Return the data below exactly, please, but drop the pictures.
# # # #
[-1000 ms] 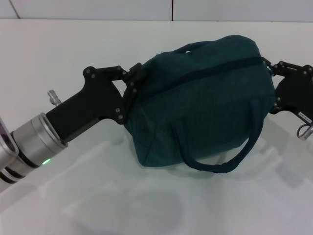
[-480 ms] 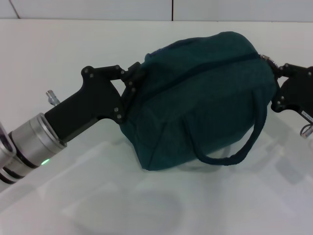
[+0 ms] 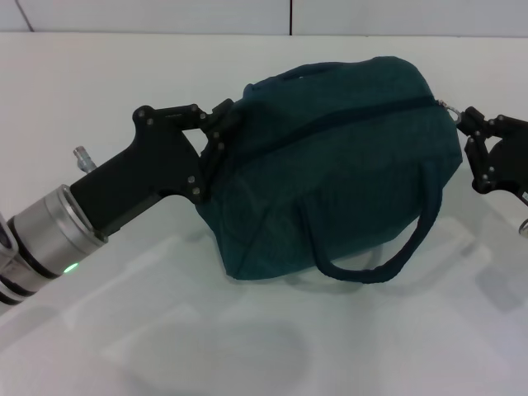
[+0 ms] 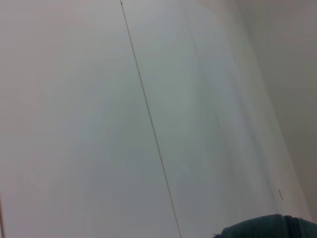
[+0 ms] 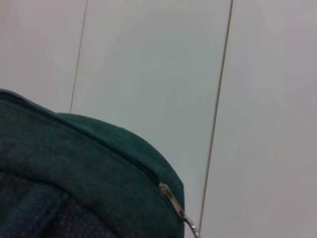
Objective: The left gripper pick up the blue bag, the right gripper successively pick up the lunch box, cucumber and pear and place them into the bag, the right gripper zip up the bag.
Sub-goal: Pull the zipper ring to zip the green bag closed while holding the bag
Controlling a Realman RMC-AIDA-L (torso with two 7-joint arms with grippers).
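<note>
The bag [image 3: 330,165] sits on the table [image 3: 99,91], with the left gripper [image 3: 219,136] clamped on its left end. The right gripper [image 3: 474,144] is just off the bag's right end, beside the zipper pull [image 3: 450,106]. A handle [image 3: 388,256] hangs down the bag's near side.

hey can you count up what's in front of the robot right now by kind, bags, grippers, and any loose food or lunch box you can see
Bags: 1, the blue bag, zipper run across to the zipper pull.
Grippers: 2, the left gripper at the bag's left end, the right gripper at its right end by the pull.
Loose food or lunch box: 0 in view.
Total: 3
</note>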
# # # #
▶ **ANSWER SPACE**
[-1000 ms] 
[-480 ms] 
[+0 ms] 
[+0 ms] 
[+0 ms] 
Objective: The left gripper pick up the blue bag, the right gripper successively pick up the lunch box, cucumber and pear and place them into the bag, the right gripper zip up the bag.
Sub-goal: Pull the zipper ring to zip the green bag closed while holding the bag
Controlling a Realman RMC-AIDA-L (torso with two 7-joint arms with grippers).
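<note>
The bag [image 3: 330,165] sits on the table [image 3: 99,91], with the left gripper [image 3: 219,136] clamped on its left end. The right gripper [image 3: 474,144] is just off the bag's right end, beside the zipper pull [image 3: 450,106]. A handle [image 3: 388,256] hangs down the bag's near side.

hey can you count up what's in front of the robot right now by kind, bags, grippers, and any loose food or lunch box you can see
Bags: 1, the blue bag, zipper run across to the zipper pull.
Grippers: 2, the left gripper at the bag's left end, the right gripper at its right end by the pull.
Loose food or lunch box: 0 in view.
Total: 3
</note>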

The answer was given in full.